**WHAT THE EXERCISE ASKS:** Could you write out the listing below exactly as it stands, leaving out the pictures?

**SUPPLIED DATA:**
• • • • •

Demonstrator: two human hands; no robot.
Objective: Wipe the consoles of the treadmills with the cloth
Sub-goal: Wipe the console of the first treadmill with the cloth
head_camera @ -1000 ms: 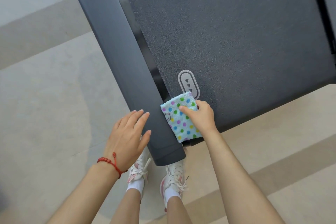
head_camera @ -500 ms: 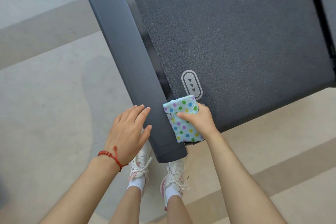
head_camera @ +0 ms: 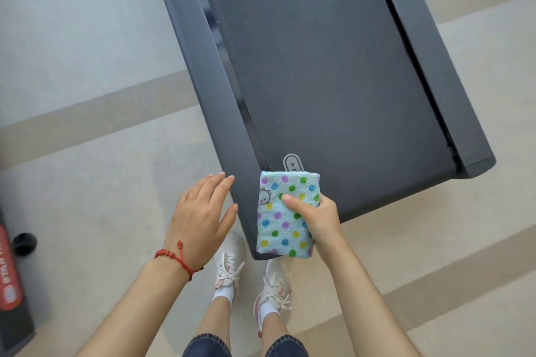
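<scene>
A folded light-blue cloth (head_camera: 282, 220) with coloured dots and a small bear print is gripped in my right hand (head_camera: 317, 217), thumb across its top face. The cloth hangs over the rear left corner of a dark grey treadmill (head_camera: 342, 81), covering part of the oval arrow mark on the belt (head_camera: 293, 162). My left hand (head_camera: 200, 214) is open, fingers spread, just left of the treadmill's left side rail (head_camera: 203, 72), with a red bead bracelet on the wrist. No console is in view.
My two feet in white trainers (head_camera: 229, 264) stand on the beige floor just behind the treadmill's rear edge. A black and red piece of equipment (head_camera: 11, 275) lies at the left edge. The treadmill's right rail (head_camera: 429, 61) runs toward the upper right.
The cloth has lifted off the belt and shows larger and flatter in my right hand. My left hand came off the rail and drew left. The view has pulled back, showing more of the treadmill.
</scene>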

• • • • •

**WRITTEN RESPONSE:**
Demonstrator: two human hands; no robot.
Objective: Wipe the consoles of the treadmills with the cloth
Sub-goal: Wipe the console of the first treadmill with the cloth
head_camera @ -1000 ms: 
head_camera @ -500 ms: 
head_camera @ +0 ms: 
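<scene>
A folded light-blue cloth (head_camera: 282, 220) with coloured dots and a small bear print is gripped in my right hand (head_camera: 317, 217), thumb across its top face. The cloth hangs over the rear left corner of a dark grey treadmill (head_camera: 342, 81), covering part of the oval arrow mark on the belt (head_camera: 293, 162). My left hand (head_camera: 200, 214) is open, fingers spread, just left of the treadmill's left side rail (head_camera: 203, 72), with a red bead bracelet on the wrist. No console is in view.
My two feet in white trainers (head_camera: 229, 264) stand on the beige floor just behind the treadmill's rear edge. A black and red piece of equipment (head_camera: 11, 275) lies at the left edge. The treadmill's right rail (head_camera: 429, 61) runs toward the upper right.
The cloth has lifted off the belt and shows larger and flatter in my right hand. My left hand came off the rail and drew left. The view has pulled back, showing more of the treadmill.
</scene>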

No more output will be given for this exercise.